Try it: Work out how many lines of the entries have the word "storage" in them. Respond with that number only.

*** Opening Exercise inputs ***

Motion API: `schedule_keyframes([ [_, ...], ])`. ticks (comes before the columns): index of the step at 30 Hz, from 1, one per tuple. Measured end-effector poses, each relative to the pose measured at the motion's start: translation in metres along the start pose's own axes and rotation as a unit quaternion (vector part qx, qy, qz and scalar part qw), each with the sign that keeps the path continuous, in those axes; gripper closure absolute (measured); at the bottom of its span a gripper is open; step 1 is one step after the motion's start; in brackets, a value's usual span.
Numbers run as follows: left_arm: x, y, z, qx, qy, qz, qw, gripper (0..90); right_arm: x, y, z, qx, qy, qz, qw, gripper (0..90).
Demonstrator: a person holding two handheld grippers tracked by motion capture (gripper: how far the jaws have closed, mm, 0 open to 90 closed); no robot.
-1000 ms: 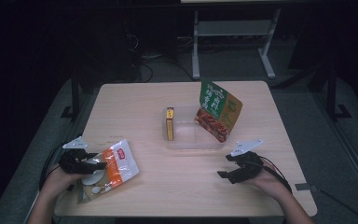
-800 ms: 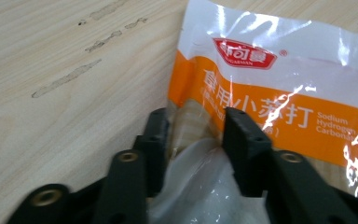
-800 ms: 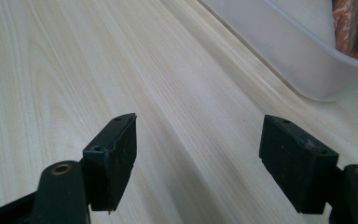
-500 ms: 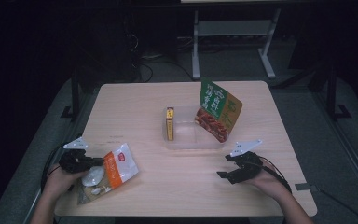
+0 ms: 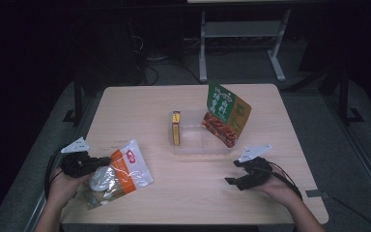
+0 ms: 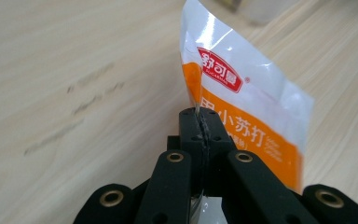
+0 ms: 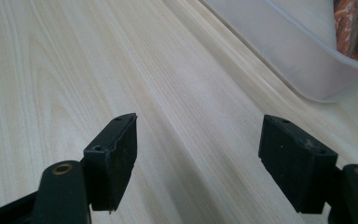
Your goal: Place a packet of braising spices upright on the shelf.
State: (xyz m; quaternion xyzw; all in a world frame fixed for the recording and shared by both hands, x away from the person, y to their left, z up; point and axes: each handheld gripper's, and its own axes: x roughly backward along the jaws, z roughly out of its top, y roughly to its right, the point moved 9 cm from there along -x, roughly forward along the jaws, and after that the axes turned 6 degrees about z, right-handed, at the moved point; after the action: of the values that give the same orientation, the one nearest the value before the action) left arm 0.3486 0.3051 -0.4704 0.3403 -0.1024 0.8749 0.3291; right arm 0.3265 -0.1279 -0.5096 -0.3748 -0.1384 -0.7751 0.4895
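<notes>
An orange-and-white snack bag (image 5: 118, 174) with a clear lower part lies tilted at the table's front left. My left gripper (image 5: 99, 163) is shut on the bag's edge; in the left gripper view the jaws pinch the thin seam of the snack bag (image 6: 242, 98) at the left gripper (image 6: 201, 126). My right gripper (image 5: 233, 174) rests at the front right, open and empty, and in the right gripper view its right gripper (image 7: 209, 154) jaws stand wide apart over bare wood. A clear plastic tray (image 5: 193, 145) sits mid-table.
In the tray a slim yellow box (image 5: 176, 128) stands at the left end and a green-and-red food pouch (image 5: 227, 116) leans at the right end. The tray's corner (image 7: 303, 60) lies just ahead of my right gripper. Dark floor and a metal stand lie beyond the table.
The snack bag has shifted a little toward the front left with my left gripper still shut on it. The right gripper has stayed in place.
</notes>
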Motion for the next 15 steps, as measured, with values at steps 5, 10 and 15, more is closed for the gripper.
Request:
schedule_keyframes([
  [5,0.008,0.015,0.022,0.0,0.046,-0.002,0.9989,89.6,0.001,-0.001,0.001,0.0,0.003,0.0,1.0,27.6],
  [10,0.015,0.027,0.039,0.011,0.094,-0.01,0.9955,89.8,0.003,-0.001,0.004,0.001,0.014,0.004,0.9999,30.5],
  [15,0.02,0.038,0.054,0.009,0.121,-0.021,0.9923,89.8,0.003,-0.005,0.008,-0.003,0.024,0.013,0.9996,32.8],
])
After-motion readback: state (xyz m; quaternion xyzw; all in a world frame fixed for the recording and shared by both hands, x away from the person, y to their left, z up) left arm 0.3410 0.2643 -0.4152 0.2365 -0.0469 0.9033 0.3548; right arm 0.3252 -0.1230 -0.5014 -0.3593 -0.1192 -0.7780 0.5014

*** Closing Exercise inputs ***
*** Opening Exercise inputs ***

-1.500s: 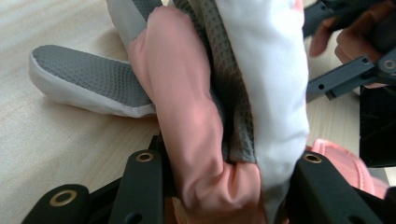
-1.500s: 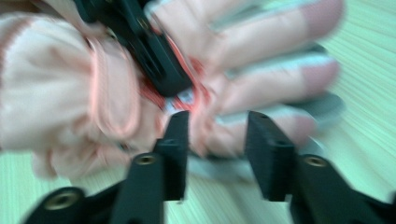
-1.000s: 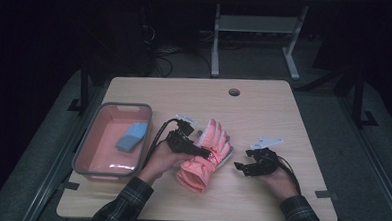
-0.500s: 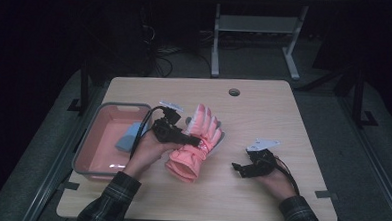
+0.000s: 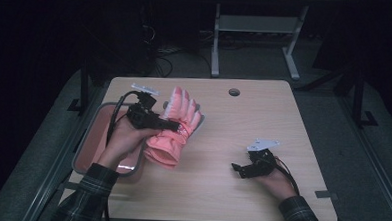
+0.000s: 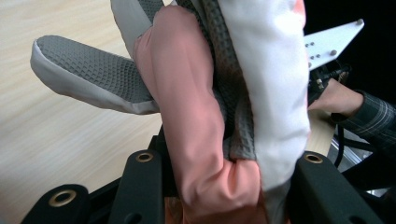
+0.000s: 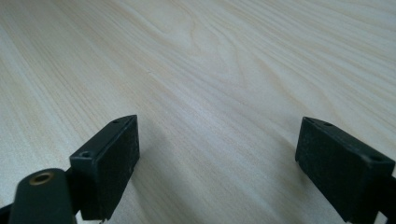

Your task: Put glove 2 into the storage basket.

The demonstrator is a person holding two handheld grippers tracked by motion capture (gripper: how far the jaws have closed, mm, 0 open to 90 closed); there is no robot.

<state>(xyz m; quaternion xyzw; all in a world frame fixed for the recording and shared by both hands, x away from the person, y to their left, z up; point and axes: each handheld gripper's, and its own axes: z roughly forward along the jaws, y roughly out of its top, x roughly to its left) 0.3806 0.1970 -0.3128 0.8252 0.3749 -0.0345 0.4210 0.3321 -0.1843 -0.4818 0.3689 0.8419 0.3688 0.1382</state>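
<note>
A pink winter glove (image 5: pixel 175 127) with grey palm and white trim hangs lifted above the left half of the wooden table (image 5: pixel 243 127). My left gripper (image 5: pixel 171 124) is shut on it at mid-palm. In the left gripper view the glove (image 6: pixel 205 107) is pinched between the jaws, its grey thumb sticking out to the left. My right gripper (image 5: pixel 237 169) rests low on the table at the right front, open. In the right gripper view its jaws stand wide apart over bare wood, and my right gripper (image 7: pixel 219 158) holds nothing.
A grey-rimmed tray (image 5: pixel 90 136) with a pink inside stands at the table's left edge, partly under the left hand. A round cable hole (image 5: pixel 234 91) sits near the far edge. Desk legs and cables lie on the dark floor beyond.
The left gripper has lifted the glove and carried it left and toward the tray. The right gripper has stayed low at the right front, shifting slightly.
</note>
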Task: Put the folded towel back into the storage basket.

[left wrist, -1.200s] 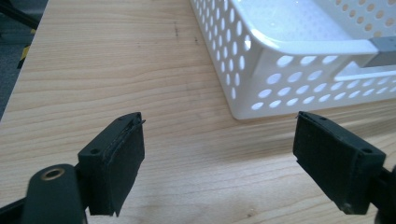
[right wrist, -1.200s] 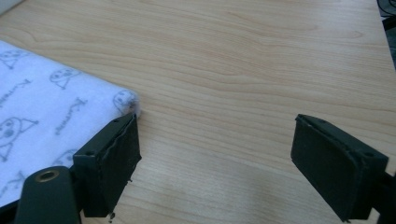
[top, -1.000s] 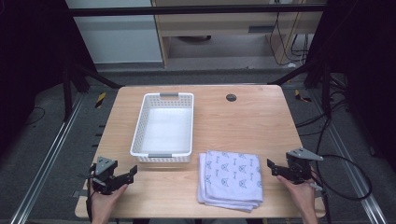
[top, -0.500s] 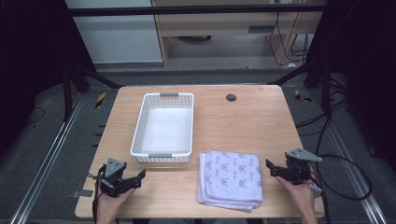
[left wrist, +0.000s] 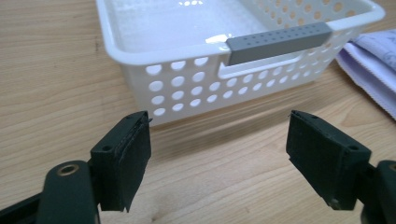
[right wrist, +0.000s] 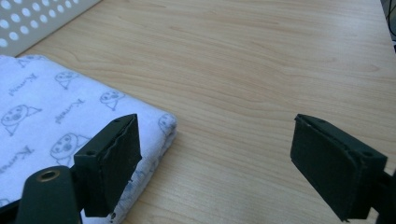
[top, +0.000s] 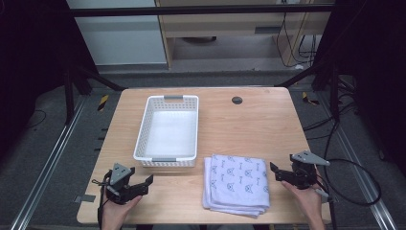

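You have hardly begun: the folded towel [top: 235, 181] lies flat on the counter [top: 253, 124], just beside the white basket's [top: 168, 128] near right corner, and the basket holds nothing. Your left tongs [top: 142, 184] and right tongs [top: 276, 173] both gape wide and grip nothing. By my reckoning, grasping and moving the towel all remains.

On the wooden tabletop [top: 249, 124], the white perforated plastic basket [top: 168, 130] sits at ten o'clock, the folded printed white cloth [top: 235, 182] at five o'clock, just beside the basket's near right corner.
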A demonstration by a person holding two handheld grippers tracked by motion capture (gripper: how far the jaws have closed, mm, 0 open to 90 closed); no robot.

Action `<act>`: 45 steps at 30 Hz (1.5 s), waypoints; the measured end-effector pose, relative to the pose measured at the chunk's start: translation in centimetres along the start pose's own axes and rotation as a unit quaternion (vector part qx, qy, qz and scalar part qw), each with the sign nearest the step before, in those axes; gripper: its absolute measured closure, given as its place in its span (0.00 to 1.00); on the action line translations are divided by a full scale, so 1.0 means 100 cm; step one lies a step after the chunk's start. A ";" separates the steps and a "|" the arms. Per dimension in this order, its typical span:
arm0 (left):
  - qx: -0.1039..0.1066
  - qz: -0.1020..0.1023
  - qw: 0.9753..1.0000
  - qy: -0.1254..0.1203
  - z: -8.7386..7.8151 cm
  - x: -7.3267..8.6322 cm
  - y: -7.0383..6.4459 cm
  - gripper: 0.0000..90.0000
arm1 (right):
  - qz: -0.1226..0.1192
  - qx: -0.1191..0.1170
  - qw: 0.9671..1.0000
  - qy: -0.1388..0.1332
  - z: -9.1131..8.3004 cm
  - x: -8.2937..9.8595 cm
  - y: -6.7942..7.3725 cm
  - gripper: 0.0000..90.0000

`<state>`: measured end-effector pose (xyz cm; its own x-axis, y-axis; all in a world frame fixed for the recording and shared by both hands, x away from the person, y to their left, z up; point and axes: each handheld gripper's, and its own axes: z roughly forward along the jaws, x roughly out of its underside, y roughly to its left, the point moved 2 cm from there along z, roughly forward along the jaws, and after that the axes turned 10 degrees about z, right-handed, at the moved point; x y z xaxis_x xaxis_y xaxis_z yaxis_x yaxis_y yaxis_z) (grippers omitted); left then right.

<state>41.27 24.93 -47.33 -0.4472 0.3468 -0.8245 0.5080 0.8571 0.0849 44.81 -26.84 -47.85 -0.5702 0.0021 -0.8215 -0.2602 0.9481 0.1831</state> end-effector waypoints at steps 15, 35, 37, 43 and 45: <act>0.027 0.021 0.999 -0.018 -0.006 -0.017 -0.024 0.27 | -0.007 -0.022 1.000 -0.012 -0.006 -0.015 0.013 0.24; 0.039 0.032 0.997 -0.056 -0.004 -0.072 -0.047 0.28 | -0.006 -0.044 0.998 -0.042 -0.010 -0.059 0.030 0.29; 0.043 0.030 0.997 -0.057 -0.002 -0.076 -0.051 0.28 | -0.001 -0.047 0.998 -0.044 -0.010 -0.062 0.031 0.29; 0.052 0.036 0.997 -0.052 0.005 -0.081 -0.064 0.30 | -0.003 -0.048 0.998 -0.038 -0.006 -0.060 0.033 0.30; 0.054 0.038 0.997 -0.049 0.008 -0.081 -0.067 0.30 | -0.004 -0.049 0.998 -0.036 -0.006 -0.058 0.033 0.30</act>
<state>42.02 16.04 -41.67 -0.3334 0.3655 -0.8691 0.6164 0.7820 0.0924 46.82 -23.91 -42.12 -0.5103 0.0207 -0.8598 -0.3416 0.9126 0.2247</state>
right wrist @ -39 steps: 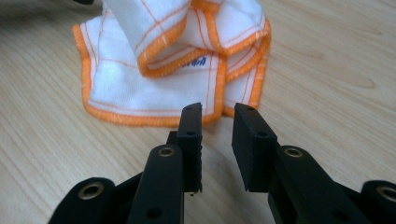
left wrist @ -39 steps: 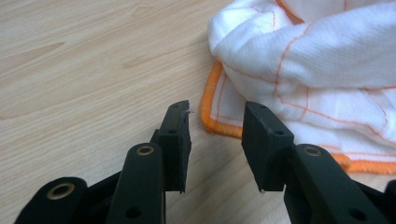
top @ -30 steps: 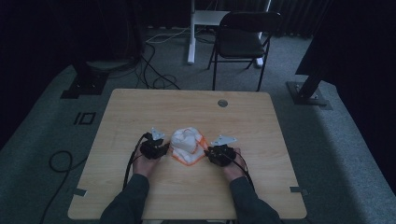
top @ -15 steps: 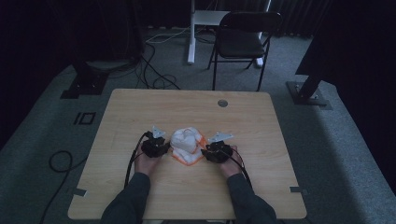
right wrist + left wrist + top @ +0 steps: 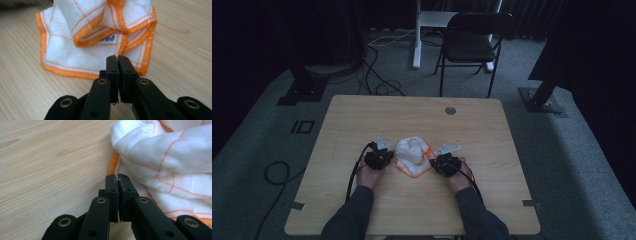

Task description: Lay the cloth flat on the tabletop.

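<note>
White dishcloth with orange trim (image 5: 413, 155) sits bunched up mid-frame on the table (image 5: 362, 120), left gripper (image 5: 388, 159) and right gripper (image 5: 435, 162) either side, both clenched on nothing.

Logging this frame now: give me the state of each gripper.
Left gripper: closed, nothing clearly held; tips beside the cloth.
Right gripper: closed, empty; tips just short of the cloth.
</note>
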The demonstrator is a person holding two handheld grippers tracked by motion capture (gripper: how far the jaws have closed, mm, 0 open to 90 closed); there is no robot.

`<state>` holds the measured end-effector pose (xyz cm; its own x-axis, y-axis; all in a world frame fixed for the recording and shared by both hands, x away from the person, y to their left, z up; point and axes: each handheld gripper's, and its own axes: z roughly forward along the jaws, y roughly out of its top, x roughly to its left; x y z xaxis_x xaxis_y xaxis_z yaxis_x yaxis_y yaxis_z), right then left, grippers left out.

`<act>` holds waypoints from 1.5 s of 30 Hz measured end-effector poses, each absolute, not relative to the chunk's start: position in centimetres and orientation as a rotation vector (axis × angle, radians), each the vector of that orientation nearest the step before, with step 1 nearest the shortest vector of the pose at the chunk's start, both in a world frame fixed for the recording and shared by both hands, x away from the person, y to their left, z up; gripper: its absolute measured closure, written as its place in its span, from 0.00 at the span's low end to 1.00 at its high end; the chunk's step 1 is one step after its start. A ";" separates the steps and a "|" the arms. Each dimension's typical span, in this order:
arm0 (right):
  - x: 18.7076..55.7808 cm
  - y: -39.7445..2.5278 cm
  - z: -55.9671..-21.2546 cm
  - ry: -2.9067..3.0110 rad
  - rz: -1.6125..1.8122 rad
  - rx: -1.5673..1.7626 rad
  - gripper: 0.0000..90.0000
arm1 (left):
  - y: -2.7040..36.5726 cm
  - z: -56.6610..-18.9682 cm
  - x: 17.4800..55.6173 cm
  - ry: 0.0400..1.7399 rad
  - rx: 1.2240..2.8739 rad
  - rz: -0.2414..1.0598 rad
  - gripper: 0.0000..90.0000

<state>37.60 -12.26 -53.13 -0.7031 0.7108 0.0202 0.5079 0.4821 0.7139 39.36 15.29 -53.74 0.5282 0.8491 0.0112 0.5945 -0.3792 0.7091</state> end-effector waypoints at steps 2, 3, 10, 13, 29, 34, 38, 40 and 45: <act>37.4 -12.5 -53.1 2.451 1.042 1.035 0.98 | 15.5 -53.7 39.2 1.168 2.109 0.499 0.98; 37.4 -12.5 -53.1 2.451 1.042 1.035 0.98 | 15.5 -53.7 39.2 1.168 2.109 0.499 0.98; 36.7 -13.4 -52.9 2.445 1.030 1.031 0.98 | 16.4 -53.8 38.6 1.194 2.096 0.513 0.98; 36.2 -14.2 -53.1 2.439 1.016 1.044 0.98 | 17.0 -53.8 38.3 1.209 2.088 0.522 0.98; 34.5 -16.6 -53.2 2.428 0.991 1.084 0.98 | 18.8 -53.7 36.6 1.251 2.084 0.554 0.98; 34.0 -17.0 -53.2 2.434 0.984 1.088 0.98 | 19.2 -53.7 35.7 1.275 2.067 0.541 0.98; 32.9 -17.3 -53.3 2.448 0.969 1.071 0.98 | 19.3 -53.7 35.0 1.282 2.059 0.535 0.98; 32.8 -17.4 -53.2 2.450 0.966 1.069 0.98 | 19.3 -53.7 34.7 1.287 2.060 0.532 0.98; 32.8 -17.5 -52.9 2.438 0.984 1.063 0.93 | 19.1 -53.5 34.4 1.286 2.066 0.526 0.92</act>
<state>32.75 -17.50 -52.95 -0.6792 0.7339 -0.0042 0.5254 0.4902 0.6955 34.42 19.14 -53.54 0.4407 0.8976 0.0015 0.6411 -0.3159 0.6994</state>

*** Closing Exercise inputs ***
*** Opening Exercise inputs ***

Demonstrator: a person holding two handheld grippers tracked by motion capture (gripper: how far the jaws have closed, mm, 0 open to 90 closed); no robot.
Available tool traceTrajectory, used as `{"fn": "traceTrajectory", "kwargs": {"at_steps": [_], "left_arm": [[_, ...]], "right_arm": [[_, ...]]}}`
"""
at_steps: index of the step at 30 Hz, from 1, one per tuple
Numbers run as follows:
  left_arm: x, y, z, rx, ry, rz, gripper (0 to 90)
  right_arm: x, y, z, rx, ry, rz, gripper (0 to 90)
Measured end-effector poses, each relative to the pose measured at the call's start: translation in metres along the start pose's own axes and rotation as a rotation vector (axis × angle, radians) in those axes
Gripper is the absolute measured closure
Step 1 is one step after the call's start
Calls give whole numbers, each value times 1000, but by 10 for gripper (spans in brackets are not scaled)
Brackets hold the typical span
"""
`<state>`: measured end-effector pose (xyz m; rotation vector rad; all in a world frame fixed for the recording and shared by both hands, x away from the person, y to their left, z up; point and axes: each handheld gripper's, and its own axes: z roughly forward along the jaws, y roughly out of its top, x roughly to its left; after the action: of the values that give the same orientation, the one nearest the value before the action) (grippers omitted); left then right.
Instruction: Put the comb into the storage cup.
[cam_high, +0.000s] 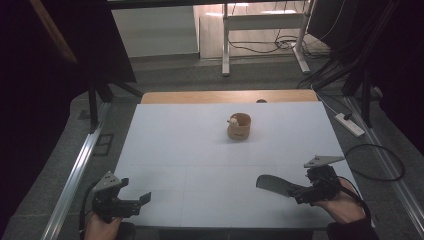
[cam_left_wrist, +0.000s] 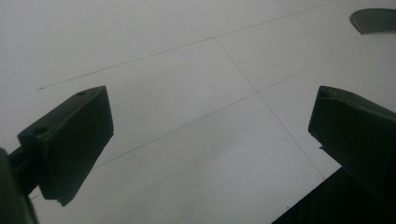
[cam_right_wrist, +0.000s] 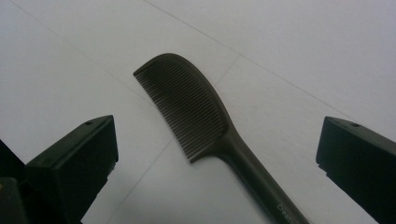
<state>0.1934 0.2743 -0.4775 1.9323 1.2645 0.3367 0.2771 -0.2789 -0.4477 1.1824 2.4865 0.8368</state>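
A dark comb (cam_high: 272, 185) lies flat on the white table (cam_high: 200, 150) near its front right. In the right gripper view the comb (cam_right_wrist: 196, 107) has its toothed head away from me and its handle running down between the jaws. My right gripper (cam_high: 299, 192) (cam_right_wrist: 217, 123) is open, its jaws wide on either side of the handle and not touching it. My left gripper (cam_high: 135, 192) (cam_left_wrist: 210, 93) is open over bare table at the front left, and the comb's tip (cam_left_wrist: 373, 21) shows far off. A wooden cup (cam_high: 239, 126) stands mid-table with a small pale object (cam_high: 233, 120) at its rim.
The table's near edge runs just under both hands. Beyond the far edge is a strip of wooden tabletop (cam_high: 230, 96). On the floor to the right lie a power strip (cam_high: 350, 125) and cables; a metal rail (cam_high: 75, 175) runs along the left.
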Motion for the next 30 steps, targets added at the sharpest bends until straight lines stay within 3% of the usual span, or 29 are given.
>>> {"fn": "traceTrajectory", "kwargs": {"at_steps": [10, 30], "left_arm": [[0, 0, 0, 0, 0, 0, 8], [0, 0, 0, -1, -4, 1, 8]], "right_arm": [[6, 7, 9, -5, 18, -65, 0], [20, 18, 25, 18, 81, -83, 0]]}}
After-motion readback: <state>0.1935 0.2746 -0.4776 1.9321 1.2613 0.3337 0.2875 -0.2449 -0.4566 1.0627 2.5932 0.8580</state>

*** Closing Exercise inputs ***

Task response: 3